(DATA PROVIDED)
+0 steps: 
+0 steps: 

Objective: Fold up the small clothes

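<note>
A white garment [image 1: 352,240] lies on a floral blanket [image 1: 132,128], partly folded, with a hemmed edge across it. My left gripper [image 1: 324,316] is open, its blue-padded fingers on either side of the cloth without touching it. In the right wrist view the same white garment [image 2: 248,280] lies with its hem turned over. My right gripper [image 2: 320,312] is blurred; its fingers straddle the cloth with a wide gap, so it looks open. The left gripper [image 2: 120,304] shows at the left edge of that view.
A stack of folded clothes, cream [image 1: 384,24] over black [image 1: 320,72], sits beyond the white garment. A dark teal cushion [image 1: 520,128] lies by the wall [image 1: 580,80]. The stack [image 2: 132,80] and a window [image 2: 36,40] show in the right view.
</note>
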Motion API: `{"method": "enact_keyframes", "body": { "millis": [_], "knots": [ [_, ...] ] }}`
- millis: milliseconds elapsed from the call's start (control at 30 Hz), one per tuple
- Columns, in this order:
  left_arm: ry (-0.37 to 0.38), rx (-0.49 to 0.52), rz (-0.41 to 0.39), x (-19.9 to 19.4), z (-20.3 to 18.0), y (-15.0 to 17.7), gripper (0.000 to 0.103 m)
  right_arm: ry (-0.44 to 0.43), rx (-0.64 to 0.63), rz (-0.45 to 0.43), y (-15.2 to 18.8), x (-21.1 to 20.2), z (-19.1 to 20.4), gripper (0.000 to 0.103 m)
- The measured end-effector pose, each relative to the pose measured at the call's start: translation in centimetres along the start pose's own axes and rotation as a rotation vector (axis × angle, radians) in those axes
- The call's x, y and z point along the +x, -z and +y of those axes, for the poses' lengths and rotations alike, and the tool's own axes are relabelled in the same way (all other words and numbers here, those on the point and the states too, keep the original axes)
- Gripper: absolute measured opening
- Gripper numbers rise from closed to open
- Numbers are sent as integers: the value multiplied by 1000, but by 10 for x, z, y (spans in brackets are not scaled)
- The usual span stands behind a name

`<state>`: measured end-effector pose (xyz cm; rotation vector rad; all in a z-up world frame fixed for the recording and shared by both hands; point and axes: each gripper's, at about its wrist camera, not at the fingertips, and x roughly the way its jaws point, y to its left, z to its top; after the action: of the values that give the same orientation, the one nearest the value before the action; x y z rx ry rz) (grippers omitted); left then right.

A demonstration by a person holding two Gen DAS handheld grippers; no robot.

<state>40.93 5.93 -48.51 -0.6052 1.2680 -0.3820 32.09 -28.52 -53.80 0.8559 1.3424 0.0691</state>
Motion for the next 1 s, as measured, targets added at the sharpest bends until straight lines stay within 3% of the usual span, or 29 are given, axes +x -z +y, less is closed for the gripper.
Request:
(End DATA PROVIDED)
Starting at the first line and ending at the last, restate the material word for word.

+0 steps: 
+0 steps: 

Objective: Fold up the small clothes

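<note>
A white garment [image 1: 352,240] lies on a floral blanket [image 1: 132,128], partly folded, with a hemmed edge across it. My left gripper [image 1: 324,316] is open, its blue-padded fingers on either side of the cloth without touching it. In the right wrist view the same white garment [image 2: 248,280] lies with its hem turned over. My right gripper [image 2: 320,312] is blurred; its fingers straddle the cloth with a wide gap, so it looks open. The left gripper [image 2: 120,304] shows at the left edge of that view.
A stack of folded clothes, cream [image 1: 384,24] over black [image 1: 320,72], sits beyond the white garment. A dark teal cushion [image 1: 520,128] lies by the wall [image 1: 580,80]. The stack [image 2: 132,80] and a window [image 2: 36,40] show in the right view.
</note>
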Motion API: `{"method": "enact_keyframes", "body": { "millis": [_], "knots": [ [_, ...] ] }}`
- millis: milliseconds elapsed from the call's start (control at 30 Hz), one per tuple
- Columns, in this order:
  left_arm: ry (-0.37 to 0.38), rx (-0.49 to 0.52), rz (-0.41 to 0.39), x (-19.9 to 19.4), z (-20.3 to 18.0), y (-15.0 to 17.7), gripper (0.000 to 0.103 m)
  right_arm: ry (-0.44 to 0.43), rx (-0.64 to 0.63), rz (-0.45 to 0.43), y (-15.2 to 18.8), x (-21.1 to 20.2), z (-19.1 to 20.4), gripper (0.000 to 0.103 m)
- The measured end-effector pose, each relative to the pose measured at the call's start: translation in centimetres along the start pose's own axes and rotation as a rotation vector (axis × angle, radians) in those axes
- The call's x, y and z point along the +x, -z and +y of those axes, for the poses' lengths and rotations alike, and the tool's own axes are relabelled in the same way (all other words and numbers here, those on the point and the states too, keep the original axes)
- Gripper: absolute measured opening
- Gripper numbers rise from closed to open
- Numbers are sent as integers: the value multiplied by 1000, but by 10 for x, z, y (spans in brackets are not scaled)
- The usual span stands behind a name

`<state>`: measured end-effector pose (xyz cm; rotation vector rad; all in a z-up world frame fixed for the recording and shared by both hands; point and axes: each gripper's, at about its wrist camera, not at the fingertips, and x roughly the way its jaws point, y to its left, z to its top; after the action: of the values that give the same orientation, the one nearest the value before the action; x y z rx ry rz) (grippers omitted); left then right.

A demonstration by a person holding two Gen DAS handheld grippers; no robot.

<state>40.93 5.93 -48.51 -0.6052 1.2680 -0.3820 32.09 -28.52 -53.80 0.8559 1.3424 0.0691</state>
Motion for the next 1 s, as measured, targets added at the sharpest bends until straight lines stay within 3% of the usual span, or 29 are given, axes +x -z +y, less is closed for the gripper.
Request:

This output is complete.